DATA EXTRACT Start Marker
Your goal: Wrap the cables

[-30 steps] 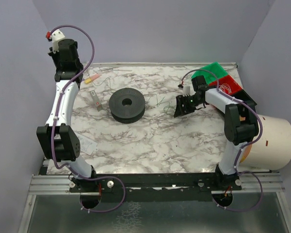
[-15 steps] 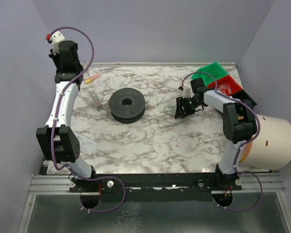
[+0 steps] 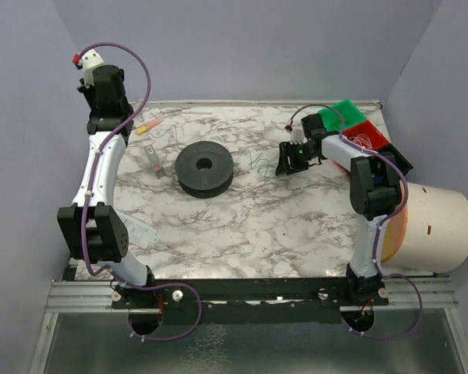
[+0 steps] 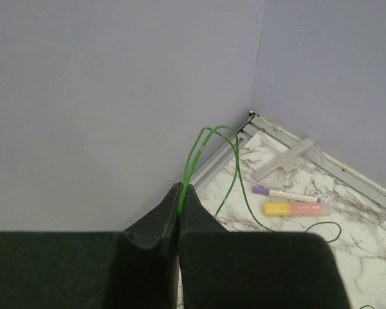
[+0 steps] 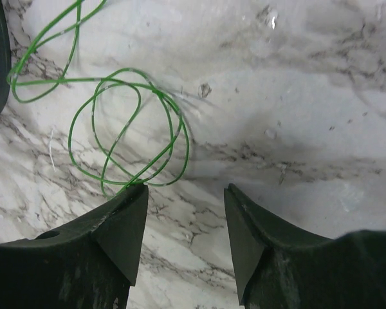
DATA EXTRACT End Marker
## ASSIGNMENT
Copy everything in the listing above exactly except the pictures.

## ANSWER FOR THIS EXERCISE
Your goal: Wrap the cables

[-30 steps] 
[-15 steps] 
[+0 steps] 
[+0 steps] 
[+0 steps] 

The answer has been given, and the exercise is done.